The yen has benefited from a fresh bout of risk aversion as stocks dipped across the globe Friday amid fresh credit concerns and fears of a wider economic recession. Fed Chairman’s Ben Bernanke’s commitment to cut interest rates failed to trigger a rally in Japan overnight where the Nikkei plummeted to a 2-year low. The yen has appreciated against the dollar, having pushed the greenback back to below 109, but the move is unconvincing and a late rally in stocks this evening could trigger a broader retreat for the Japanese currency. The euro did reach 162.27 against the yen late Wednesday evening but fell back to below 161, before recovering to 161.35. In economic data, bank lending in Japan was up a mild 0.2% on the year in December, easing from a 0.7% gain in November, while the Economy Watcher’s Survey reported increased pessimism about both the current health of economy and the outlook for the next 12 months, amongst small business owners. The Japanese economy is stuttering along right now and the only reason the currency is gaining in value is because growth concerns elsewhere are leading to a repatriation of funds back into Japan. Any sustained rally in stocks is likely to see risk tolerance levels rise and see both the dollar and the euro appreciate against the Japanese currency. My preferred buy is the EUR/JPY pair, although traders probably need to curtail their profit ambitions, given the wider uncertainty that is currently driving markets. Carry traders have been very brave in recent days with the high yielding Australian and New Zealand dollars attracting very strong support. If these new carry positions should unravel in the coming days, they will lead to a higher appreciation of the yen. Strategy: Buy EUR/JPY on prices close to 160.50 with initial upside target of 162, followed by 163. Employ a S/L just below 160.

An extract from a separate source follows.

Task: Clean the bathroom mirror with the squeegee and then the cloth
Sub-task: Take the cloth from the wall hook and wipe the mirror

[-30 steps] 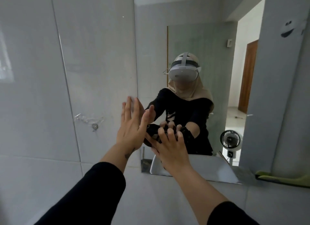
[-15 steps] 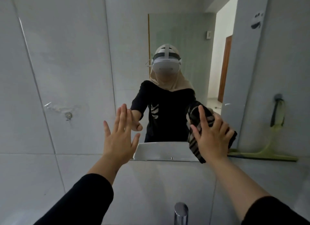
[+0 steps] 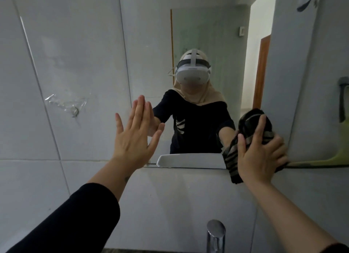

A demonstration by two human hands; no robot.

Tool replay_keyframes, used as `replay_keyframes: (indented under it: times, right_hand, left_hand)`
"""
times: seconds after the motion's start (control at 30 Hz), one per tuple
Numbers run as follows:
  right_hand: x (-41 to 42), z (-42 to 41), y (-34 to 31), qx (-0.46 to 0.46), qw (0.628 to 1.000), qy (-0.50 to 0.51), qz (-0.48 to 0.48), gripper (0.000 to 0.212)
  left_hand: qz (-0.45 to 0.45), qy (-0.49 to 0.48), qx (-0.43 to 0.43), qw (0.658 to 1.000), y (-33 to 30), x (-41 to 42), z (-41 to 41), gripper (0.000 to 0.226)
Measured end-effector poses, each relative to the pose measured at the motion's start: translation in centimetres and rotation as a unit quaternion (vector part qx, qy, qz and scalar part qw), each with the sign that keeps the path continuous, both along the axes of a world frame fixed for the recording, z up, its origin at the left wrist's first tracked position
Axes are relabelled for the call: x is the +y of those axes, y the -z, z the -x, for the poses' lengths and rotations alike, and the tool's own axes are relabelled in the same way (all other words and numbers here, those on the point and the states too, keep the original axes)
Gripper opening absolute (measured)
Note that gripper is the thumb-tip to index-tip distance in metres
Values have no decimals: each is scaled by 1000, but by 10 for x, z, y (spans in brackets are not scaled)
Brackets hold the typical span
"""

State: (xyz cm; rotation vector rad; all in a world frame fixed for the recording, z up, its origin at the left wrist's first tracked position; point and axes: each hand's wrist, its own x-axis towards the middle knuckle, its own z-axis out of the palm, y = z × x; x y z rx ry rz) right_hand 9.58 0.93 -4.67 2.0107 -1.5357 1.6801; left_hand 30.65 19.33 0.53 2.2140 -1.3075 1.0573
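At the bottom edge of the frame, right of centre, one chrome tap (image 3: 215,234) is standing upright. Two forearms are reaching up from the lower corners, the left one in a black sleeve (image 3: 75,220). The left hand (image 3: 135,137), left of centre, is spread fully open and flat with fingers pointing up, holding nothing; it is lying at the left edge of the one mirror (image 3: 207,35), though whether the palm is actually touching the surface cannot be told. The right hand (image 3: 261,152), at the right middle of the frame, is spread wide over one dark striped cloth (image 3: 234,158), pressing it against the mirror's lower right corner. Just beyond it, at the far right edge, one green squeegee (image 3: 332,161) is resting against the grey wall tiles (image 3: 56,45). In the mirror, one person wearing a white headset is reflected.
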Motion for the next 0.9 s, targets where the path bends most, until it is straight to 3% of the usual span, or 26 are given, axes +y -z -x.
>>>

December’s employment report released today showed Canada lost jobs in December for the first time in 8 months. The economy shed nearly 19,000 jobs while markets were expecting a gain of 15,000. The report is meaningful because it came on the foot of a sequence of weak economic reports out of Canada over the past month and suggests the world’s eight biggest economy may be infected by the ails of its larger neighbour and that Canada, as well as the US, is facing a difficult year ahead. One bright light is the fact the unemployment rate remain unchanged at 5.9% while wages grew at their fastest pace for 10 years, highlighting just how tight the labour market in Canada had become. The decline in employment though is likely to raise alarm bells within the Bank of Canada about the economic outlook and with inflation not a deterrent at the moment, a rate cut from the Central Bank on January 22 looks a near certainty. There was better news for the loonie when the Trade surplus for November widened higher than expected and exports rose for the first time since July (up 3%). This report helped stabilise the loonie and prevented the dollar from taking out the key 1.0222 resistance level, which has held since last September. If you followed my advice of recent days, you should have exited with handsome gains. 1.0222 is now a key barrier for the loonie and if the greenback breaks significantly above this level, 1.03 should be hit very soon and parity may well fade in the mirror behind us. Strategy: Buy on any dips back towards 1.0090 with upside targets of 1.02, 1.0220 and 1.03. Those who are in on the longer-run should hold the positions and wait for 1.05. We will move our stop towards parity, once 1.0222 is firmly behind us.